The chances of a product levy being introduced have been increased by the Financial Conduct Authority’s new chief executive widening the scope of the Financial Services Compensation Scheme levy review.
This is according to Keith Richards, chief executive of the Personal Finance Society, who met with the FCA's Andrew Bailey recently and now believes the review of the way the FSCS is funded could explore more options than previously suggested.
Earlier this year - before Mr Bailey joined the regulator - the FCA was understood to not be considering a product levy because its introduction would require the introduction of legislation.
The current FSCS funding system sees advisers pay levies to cover the cost of compensation related failed firms within their cohort.
Last week, pension advisers were told they will almost certainly be levied by the Financial Services Compensation Scheme again this financial year, as bad self-invested personal pension advice continues to dog the sector.
There is also a risk mortgage advisers will be asked to pay more to deal with a higher number of claims.
An alternative to this approach to funding the compensation scheme is a product levy, which is popular among advisers and would be attached to the transaction and sale of product.

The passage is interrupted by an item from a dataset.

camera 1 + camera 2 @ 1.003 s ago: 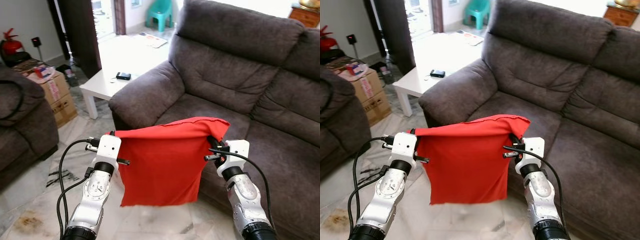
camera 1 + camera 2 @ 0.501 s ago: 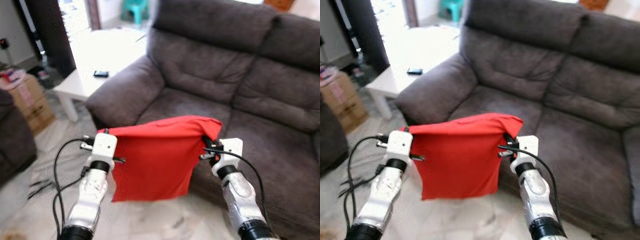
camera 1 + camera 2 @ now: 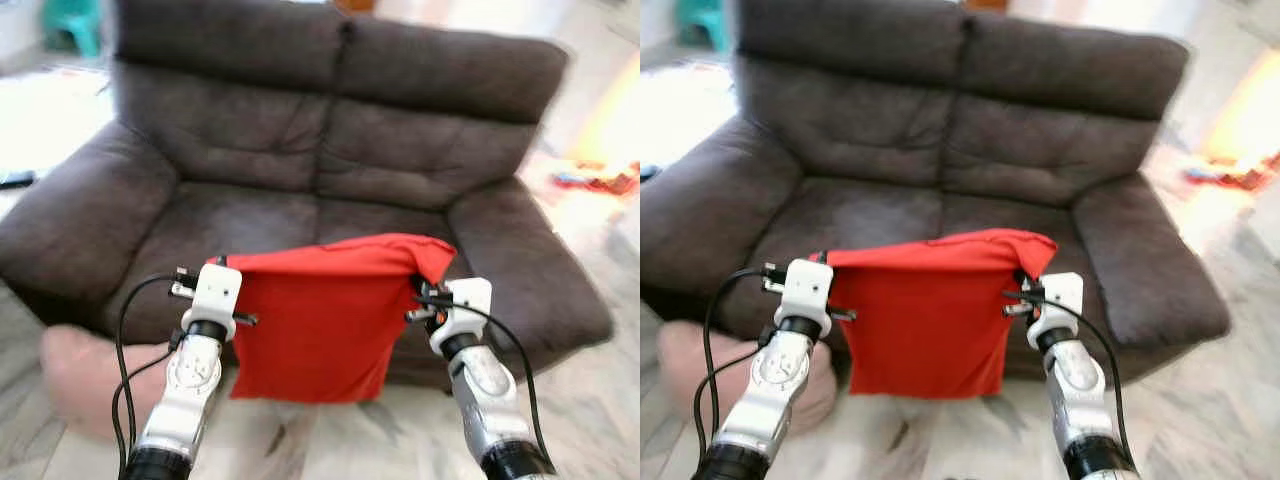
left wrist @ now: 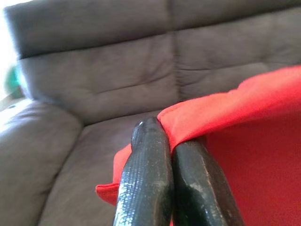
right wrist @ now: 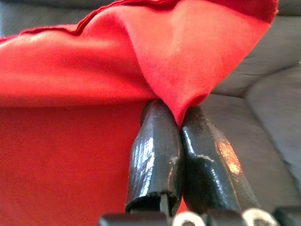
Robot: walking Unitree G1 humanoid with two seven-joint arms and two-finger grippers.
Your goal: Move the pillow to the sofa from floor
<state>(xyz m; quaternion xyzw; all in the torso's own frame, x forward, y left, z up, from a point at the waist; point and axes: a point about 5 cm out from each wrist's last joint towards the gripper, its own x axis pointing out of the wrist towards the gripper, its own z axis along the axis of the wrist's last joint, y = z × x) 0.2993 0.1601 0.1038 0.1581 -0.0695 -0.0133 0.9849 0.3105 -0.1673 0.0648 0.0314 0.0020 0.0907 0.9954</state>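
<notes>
1. While the head views are blurred, the sofa (image 3: 330, 150) is plain to see: a dark grey-brown two-seater with padded arms, spanning most of the scene ahead of the robot, its seat cushions just beyond and below the raised arms.
2. The floor (image 3: 600, 400) is pale marble-like tile, in view in front of the sofa and off to the right side.
3. The pillow (image 3: 325, 320), a limp red fabric piece that looks more like an empty cover than a stuffed cushion, hangs in the air in front of the sofa's seat edge, off the floor. Its top edge is stretched between the two arms and folds over a little, and the rest drapes straight down.
4. A pinkish rounded shape (image 3: 85, 375) lies low on the floor at the left, by the sofa's front corner; it is too blurred to identify.
5. The left pincer (image 4: 164, 141) is clenched on the pillow's top left corner, the red cloth pinched between its black fingers, with the sofa's backrest beyond.
6. The right pincer (image 5: 183, 125) is clenched on the top right corner, a fold of red cloth caught between its fingers and bunching above them.
</notes>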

A product levy would be added to the price of the product and paid by the consumer.
Mr Richards said: “I had a one-to-one with Andrew Bailey recently and I was really pleased about just how keen he is to extend the scope of the current review.
“It seems the regulator and HM Treasury have been listening to the feedback.
“I think we will see a much more positive recognition that more needs to be done.”
Advisers are angry about the FSCS levy arguing it is an ever increasing tax on them doing business and forces trading advice firms to pay for the bad advice of firms forced to shut up shop under the weight of compensation claims against them.
Last week's announcement from the FSCS that it is expecting claims linked to life and pensions advice to cost much more than it thought earlier in the year, with this class of claim now expected to cost £136m for 2016 to 2017, an increase of 39 per cent, sparked outrage.
The FSCS stated it would have to raise more cash because of a "more rapid growth" in claims relating to self-invested personal pensions, particularly those investing in high-risk, unregulated investments.
Paul Holiday, a financial adviser with Norwich-based Greensky Wealth, said: "Of our fees this year, 80 per cent was towards the FSCS and we have not even had a complaint against us or sold any of the products. We don't think it is fair.
"A product levy could be a fairer way of doing it."
Jeremy Edwards, a financial adviser with Cambridgeshire-based Martin Redman Partners, said: "I struggle with the idea of what difference a product levy would make.